How could the VA accept Kardex’s proposal when it did not comply with the RFQ requirements?
VA said that because quotations are not “offers” the agency can accept them, even if the quotation that does not comply with the RFQ requirements, if the agency finds that the quotation will “otherwise satisfy the agency’s needs.”
Under FAR 13.004, “[a] quotation is not an offer, and consequently cannot be accepted by the government to form a binding contract.”
But this does not give the VA free license to ignore the FAR requirement that contracts be awarded fairly and in a manner that affords vendors an opportunity to compete on an equal basis.
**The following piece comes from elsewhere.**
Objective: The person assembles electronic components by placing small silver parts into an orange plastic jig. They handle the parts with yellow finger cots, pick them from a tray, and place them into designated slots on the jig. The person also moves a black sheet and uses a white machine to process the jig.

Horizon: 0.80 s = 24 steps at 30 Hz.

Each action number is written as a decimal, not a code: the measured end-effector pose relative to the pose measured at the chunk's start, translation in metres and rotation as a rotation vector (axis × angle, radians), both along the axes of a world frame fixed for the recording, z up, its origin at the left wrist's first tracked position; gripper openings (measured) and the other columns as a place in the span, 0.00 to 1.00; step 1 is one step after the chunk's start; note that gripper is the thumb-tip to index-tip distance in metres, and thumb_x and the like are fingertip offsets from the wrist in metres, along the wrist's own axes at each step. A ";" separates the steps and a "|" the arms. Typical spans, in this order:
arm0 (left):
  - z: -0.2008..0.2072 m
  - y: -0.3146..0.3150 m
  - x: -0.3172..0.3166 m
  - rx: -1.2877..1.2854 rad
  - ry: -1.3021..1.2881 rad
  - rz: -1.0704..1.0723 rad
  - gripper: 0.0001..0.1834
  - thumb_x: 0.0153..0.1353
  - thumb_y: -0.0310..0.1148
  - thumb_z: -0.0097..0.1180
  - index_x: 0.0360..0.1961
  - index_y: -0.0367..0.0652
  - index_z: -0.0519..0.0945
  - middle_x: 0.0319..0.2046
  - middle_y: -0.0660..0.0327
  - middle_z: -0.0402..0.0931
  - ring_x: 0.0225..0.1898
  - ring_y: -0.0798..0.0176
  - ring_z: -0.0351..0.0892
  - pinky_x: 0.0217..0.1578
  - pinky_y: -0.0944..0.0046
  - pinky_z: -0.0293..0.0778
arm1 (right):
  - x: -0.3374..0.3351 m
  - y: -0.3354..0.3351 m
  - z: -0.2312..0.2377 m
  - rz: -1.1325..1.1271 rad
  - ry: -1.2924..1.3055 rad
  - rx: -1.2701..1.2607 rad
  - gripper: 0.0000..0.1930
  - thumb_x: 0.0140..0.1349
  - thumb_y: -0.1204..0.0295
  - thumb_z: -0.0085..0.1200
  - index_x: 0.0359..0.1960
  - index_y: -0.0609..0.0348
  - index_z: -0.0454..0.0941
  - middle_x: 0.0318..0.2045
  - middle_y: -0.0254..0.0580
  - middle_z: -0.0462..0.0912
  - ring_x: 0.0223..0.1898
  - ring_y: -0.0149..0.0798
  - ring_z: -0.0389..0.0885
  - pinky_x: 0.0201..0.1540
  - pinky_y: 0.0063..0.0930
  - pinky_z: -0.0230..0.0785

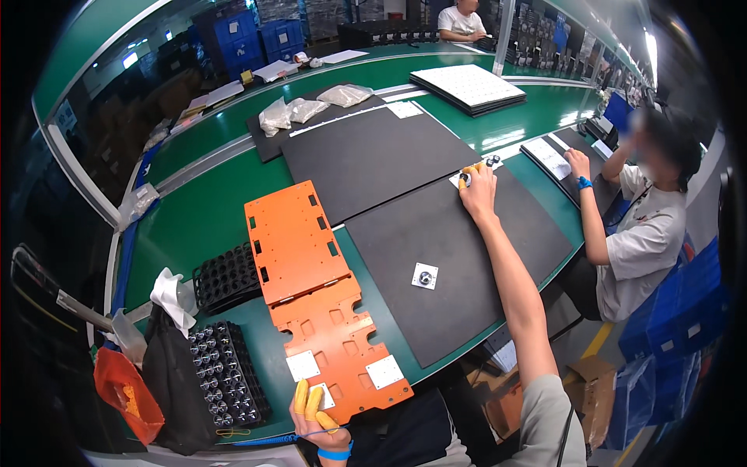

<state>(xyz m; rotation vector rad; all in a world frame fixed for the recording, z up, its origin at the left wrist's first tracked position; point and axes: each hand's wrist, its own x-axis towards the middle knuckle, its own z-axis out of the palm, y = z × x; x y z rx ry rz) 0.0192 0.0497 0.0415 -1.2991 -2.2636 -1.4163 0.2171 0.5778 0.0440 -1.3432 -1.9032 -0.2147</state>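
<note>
My right hand reaches far over the black mat, yellow covers on its fingertips. Its fingers close on a white square plate with a dark round lens. A second lens plate lies just beyond it, and another single lens plate sits alone on the mat. My left hand, also with yellow fingertip covers and a blue wrist strap, rests at the near edge of the orange fixture. Its fingers are spread against a white square plate. Two more white plates, one left and one right, lie on the fixture.
Left of the fixture stand a black tray of shiny round parts and a black tray with round pockets. An orange-red bag hangs nearby. Clear bags lie on dark sheets behind. A co-worker sits at the right.
</note>
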 end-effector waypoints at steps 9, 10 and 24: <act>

GAO noted that “where an agency determines that a nonconforming quotation will satisfy its needs, the agency generally should amend the RFQ and reopen the competition to allow all vendors to compete for its actual requirements on an equal basis. … Clearly stated technical requirements are considered material to the needs of the government, and a quotation that fails to conform to material solicitation requirements in technically unacceptable and cannot form the basis for award.”
The bottom line is that agencies must treat contractors fairly, and when agencies write a requirement into an RFQ, they must follow it when making the award, just like they do with formal proposals.
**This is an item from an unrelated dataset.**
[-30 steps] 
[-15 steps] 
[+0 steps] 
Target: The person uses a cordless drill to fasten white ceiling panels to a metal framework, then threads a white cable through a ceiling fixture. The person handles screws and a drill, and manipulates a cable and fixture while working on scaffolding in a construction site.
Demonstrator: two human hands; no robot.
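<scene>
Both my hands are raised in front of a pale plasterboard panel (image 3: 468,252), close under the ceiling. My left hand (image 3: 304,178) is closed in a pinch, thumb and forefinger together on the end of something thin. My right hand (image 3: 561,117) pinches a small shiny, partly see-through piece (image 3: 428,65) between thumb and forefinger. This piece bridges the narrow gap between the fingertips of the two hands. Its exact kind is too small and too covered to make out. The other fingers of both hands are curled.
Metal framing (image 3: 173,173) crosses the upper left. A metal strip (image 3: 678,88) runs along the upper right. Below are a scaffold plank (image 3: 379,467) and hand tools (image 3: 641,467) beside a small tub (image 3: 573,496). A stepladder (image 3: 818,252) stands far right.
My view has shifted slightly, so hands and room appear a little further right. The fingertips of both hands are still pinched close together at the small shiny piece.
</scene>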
CGI Federal Inc. v. United States, is another example of this strange attitude on the part of the government that it may ignore the FAR when using RFQs. In a procurement using an RFQ for commercial items under Part 12 of the FAR, the Department of Health and Human Services (HHS) used terms that were inconsistent with customary commercial practices, even though the FAR prohibits the use of such non-commercial terms.
In this case, the government admitted that the payment terms of the RFQ were inconsistent with customary commercial practices. HHS argued that its FSS contract complied with FASA and FAR part 12 but then went on to assert that these rules on commercial practice did not apply to orders issued pursuant to an existing FSS contract.
The Federal Circuit convincingly reasoned otherwise. It concluded that RFQs meet the broad definition of an “acquisition” under FAR 2.101. It said that RFQs are a solicitation and the resulting order is a “contract” as defined in FAR 2.101. The court concluded that FAR Part 12 applies to these orders “expressly by its terms.”
The government cannot have its cake and eat it too. It can’t use the simplified acquisition procedure, including RFQs, in multiple award schedule/FSS contracts but then jettison the fairness rules in the FAR. The government must evaluate offerors fairly and on the same basis, and comply with the FAR. Anything else is a serious mistake.